-- DATASET EXTRACT follows --
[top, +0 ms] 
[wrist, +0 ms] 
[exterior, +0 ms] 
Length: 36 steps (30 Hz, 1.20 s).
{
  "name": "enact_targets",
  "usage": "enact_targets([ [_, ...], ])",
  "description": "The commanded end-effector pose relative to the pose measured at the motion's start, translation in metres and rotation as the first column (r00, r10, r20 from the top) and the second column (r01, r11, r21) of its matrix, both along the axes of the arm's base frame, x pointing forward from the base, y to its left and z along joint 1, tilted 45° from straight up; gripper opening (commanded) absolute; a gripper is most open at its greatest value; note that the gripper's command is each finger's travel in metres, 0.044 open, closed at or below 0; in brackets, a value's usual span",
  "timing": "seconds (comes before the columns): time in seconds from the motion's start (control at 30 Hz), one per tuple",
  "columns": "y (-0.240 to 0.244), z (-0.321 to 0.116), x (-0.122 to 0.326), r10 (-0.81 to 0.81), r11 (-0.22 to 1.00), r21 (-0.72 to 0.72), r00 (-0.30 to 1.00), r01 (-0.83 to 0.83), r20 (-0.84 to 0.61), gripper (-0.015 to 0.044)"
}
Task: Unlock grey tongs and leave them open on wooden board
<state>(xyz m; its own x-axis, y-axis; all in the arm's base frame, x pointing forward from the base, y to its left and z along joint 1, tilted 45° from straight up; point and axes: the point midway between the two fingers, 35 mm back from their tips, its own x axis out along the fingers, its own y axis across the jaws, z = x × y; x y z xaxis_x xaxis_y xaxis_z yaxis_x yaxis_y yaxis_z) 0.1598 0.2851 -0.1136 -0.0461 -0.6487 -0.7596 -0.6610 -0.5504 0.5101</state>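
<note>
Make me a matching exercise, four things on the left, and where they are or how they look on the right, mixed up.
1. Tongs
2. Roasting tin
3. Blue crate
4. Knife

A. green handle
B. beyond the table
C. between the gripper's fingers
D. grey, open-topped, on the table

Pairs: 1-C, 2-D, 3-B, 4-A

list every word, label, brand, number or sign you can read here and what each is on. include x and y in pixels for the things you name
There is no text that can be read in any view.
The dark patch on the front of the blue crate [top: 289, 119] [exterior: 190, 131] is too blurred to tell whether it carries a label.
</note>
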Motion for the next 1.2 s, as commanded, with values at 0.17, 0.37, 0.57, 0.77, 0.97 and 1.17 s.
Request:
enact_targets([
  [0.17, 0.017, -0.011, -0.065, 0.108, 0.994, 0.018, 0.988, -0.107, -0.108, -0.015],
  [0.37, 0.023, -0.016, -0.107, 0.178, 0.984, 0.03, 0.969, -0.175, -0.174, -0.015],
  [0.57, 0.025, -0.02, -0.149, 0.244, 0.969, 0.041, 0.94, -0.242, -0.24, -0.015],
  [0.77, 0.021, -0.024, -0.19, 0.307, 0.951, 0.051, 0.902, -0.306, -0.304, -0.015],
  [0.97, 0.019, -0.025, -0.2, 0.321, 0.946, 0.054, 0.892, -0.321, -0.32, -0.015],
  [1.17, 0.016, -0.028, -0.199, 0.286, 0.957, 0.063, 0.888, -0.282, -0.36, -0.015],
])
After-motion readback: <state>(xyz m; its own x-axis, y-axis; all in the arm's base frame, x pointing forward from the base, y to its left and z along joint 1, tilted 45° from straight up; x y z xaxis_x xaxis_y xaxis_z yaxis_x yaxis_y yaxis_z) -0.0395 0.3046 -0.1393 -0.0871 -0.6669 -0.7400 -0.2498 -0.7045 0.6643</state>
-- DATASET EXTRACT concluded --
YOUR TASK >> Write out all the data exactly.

TASK ANSWER >>
[top, +0 ms] 
[wrist, +0 ms] 
[exterior, +0 ms] 
Length: 36 steps (30 Hz, 1.20 s).
{
  "name": "enact_targets",
  "usage": "enact_targets([ [_, ...], ])",
  "description": "The commanded end-effector pose relative to the pose measured at the motion's start, translation in metres and rotation as the first column (r00, r10, r20 from the top) and the second column (r01, r11, r21) of its matrix, both along the axes of the arm's base frame, x pointing forward from the base, y to its left and z along joint 1, tilted 45° from straight up; gripper opening (commanded) absolute; a gripper is most open at its greatest value; note that the gripper's command is each finger's travel in metres, 0.044 open, closed at or below 0; in brackets, a value's usual span",
  "timing": "seconds (comes before the columns): time in seconds from the motion's start (control at 30 Hz), one per tuple",
  "columns": "y (-0.240 to 0.244), z (-0.321 to 0.116), x (-0.122 to 0.326), r10 (-0.81 to 0.81), r11 (-0.22 to 1.00), r21 (-0.72 to 0.72), r00 (-0.30 to 1.00), r01 (-0.83 to 0.83), r20 (-0.84 to 0.61), gripper (-0.015 to 0.044)"
}
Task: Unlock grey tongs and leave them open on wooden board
<state>(xyz m; its own x-axis, y-axis; all in the arm's base frame, x pointing forward from the base, y to its left and z along joint 1, tilted 45° from straight up; point and axes: the point midway between the two fingers, 35 mm back from their tips, its own x axis out along the fingers, its own y axis across the jaws, z = x × y; x y z xaxis_x xaxis_y xaxis_z yaxis_x yaxis_y yaxis_z) 0.1598 0.2851 -0.1136 -0.0461 -0.6487 -0.7596 -0.6610 -0.5504 0.5101</state>
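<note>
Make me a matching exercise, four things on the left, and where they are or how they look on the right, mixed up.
1. Tongs
2. Roasting tin
3. Blue crate
4. Knife

A. green handle
B. beyond the table
C. between the gripper's fingers
D. grey, open-topped, on the table

Pairs: 1-C, 2-D, 3-B, 4-A

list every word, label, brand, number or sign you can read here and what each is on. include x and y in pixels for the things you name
There is no text that can be read in any view.
The dark patch on the front of the blue crate [top: 289, 119] [exterior: 190, 131] is too blurred to tell whether it carries a label.
</note>
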Motion for the next 1.2 s, as commanded, with values at 0.17, 0.37, 0.57, 0.77, 0.97 and 1.17 s.
Request:
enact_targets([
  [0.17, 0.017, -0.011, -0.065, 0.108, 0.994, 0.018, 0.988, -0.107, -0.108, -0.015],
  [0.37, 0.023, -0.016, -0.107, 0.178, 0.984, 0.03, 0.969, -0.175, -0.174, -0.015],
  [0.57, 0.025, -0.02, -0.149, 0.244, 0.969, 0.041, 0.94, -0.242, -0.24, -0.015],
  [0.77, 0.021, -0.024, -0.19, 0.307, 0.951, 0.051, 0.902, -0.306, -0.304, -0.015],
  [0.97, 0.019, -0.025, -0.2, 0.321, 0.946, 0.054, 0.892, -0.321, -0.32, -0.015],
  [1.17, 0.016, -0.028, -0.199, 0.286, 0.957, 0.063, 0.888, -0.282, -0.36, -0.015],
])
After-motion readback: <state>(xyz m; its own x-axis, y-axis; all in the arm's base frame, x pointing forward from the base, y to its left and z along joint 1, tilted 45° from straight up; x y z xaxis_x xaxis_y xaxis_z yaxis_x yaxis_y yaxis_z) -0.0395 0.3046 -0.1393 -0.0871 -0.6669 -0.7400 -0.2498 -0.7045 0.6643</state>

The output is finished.